→ ACTION ITEM: Each record must be printed again exactly as given.

Data items
· · · ·

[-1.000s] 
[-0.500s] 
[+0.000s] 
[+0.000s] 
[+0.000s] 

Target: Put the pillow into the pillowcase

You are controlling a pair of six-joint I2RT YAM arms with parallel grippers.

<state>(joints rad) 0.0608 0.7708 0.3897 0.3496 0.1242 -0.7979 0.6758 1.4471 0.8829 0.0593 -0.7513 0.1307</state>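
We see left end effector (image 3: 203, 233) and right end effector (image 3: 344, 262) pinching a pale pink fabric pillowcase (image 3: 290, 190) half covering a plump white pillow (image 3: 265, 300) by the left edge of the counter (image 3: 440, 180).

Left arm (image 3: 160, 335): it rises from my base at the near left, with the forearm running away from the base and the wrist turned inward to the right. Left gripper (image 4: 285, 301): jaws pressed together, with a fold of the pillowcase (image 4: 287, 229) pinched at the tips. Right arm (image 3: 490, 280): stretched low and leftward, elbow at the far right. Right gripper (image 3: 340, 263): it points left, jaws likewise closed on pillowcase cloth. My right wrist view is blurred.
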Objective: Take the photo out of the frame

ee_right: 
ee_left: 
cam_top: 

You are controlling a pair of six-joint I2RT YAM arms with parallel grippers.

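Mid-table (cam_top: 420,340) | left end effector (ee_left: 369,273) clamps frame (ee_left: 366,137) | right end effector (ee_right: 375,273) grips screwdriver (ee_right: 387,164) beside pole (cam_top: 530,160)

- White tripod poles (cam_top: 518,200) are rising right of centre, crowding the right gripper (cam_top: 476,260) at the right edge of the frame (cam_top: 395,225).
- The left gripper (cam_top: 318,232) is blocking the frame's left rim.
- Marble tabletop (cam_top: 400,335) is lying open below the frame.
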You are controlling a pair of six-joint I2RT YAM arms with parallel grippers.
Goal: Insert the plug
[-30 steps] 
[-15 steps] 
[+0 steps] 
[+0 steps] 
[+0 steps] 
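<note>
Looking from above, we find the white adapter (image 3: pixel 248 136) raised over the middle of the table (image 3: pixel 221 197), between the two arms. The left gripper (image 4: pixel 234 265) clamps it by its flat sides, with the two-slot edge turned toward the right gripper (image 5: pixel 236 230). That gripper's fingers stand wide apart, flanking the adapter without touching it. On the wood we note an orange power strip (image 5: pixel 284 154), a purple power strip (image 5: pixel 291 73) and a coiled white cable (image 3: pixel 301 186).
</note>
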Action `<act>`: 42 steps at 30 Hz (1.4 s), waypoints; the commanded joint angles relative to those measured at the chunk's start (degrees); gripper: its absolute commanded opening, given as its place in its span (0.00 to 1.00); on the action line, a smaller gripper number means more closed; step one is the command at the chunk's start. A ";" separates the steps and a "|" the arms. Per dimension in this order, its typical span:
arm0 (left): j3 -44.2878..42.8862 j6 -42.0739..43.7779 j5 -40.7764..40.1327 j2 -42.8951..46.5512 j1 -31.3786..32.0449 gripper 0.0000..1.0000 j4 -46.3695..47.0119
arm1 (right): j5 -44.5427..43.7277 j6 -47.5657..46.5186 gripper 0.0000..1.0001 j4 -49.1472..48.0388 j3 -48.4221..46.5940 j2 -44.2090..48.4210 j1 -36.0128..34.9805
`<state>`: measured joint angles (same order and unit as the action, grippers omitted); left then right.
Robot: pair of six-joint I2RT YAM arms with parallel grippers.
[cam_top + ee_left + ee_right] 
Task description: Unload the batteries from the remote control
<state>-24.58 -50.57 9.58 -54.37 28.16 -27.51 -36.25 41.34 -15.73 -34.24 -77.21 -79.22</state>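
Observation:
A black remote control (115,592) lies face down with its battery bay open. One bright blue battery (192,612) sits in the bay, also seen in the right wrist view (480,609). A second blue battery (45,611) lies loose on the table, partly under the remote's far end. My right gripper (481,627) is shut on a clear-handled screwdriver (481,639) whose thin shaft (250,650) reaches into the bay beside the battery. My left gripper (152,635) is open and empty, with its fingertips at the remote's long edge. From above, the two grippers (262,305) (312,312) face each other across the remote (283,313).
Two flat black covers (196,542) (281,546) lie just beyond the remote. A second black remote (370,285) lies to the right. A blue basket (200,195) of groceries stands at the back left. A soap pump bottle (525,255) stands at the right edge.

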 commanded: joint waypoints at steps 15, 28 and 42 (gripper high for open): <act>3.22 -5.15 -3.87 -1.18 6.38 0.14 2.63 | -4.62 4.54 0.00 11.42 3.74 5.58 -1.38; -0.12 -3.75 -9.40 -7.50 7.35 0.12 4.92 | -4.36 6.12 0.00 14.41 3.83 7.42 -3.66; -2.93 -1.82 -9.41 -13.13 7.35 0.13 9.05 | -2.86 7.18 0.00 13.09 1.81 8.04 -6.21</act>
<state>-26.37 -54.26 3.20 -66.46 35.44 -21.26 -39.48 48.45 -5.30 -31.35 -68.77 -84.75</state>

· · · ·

→ EXERCISE ANSWER:
[-1.000s] 
[-0.500s] 
[+0.000s] 
[+0.000s] 
[+0.000s] 

Target: Put the pillow into the pillowcase

You are controlling a pair of six-joint I2RT YAM arms with parallel grippers.

<state>(joints rad) 0.0608 0.7708 0.3897 0.3496 0.1242 -0.7979 0.6758 1.4471 0.8829 0.0593 -0.7513 0.1307</state>
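We see left end effector (image 3: 203, 233) and right end effector (image 3: 344, 262) pinching a pale pink fabric pillowcase (image 3: 290, 190) half covering a plump white pillow (image 3: 265, 300) by the left edge of the counter (image 3: 440, 180).

Left arm (image 3: 160, 335): it rises from my base at the near left, with the forearm running away from the base and the wrist turned inward to the right. Left gripper (image 4: 285, 301): jaws pressed together, with a fold of the pillowcase (image 4: 287, 229) pinched at the tips. Right arm (image 3: 490, 280): stretched low and leftward, elbow at the far right. Right gripper (image 3: 340, 263): it points left, jaws likewise closed on pillowcase cloth. My right wrist view is blurred.
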Objective: Take the photo out of the frame

ee_right: 
ee_left: 
cam_top: 

You are controlling a pair of six-joint I2RT YAM arms with parallel grippers.

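Mid-table (cam_top: 420,340) | left end effector (ee_left: 369,273) clamps frame (ee_left: 366,137) | right end effector (ee_right: 375,273) grips screwdriver (ee_right: 387,164) beside pole (cam_top: 530,160)

- White tripod poles (cam_top: 518,200) are rising right of centre, crowding the right gripper (cam_top: 476,260) at the right edge of the frame (cam_top: 395,225).
- The left gripper (cam_top: 318,232) is blocking the frame's left rim.
- Marble tabletop (cam_top: 400,335) is lying open below the frame.
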You are controlling a pair of six-joint I2RT YAM arms with parallel grippers.
Goal: Insert the plug
[-30 steps] 
[-15 steps] 
[+0 steps] 
[+0 steps] 
[+0 steps] 
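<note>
Looking from above, we find the white adapter (image 3: pixel 248 136) raised over the middle of the table (image 3: pixel 221 197), between the two arms. The left gripper (image 4: pixel 234 265) clamps it by its flat sides, with the two-slot edge turned toward the right gripper (image 5: pixel 236 230). That gripper's fingers stand wide apart, flanking the adapter without touching it. On the wood we note an orange power strip (image 5: pixel 284 154), a purple power strip (image 5: pixel 291 73) and a coiled white cable (image 3: pixel 301 186).
</note>
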Action `<act>`: 42 steps at 30 Hz (1.4 s), waypoints; the commanded joint angles relative to those measured at the chunk's start (degrees); gripper: its absolute commanded opening, given as its place in its span (0.00 to 1.00); on the action line, a smaller gripper number means more closed; step one is the command at the chunk's start. A ";" separates the steps and a "|" the arms. Per dimension in this order, its typical span:
arm0 (left): j3 -44.2878..42.8862 j6 -42.0739..43.7779 j5 -40.7764..40.1327 j2 -42.8951..46.5512 j1 -31.3786..32.0449 gripper 0.0000..1.0000 j4 -46.3695..47.0119
arm1 (right): j5 -44.5427..43.7277 j6 -47.5657..46.5186 gripper 0.0000..1.0001 j4 -49.1472..48.0388 j3 -48.4221..46.5940 j2 -44.2090..48.4210 j1 -36.0128..34.9805
`<state>`: measured joint angles (same order and unit as the action, grippers omitted); left then right.
Robot: pair of six-joint I2RT YAM arms with parallel grippers.
[cam_top + ee_left + ee_right] 
Task description: Unload the batteries from the remote control
<state>-24.58 -50.57 9.58 -54.37 28.16 -27.51 -36.25 41.34 -15.73 -34.24 -77.21 -79.22</state>
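Observation:
A black remote control (115,592) lies face down with its battery bay open. One bright blue battery (192,612) sits in the bay, also seen in the right wrist view (480,609). A second blue battery (45,611) lies loose on the table, partly under the remote's far end. My right gripper (481,627) is shut on a clear-handled screwdriver (481,639) whose thin shaft (250,650) reaches into the bay beside the battery. My left gripper (152,635) is open and empty, with its fingertips at the remote's long edge. From above, the two grippers (262,305) (312,312) face each other across the remote (283,313).
Two flat black covers (196,542) (281,546) lie just beyond the remote. A second black remote (370,285) lies to the right. A blue basket (200,195) of groceries stands at the back left. A soap pump bottle (525,255) stands at the right edge.
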
 commanded: joint waypoints at steps 15, 28 and 42 (gripper high for open): <act>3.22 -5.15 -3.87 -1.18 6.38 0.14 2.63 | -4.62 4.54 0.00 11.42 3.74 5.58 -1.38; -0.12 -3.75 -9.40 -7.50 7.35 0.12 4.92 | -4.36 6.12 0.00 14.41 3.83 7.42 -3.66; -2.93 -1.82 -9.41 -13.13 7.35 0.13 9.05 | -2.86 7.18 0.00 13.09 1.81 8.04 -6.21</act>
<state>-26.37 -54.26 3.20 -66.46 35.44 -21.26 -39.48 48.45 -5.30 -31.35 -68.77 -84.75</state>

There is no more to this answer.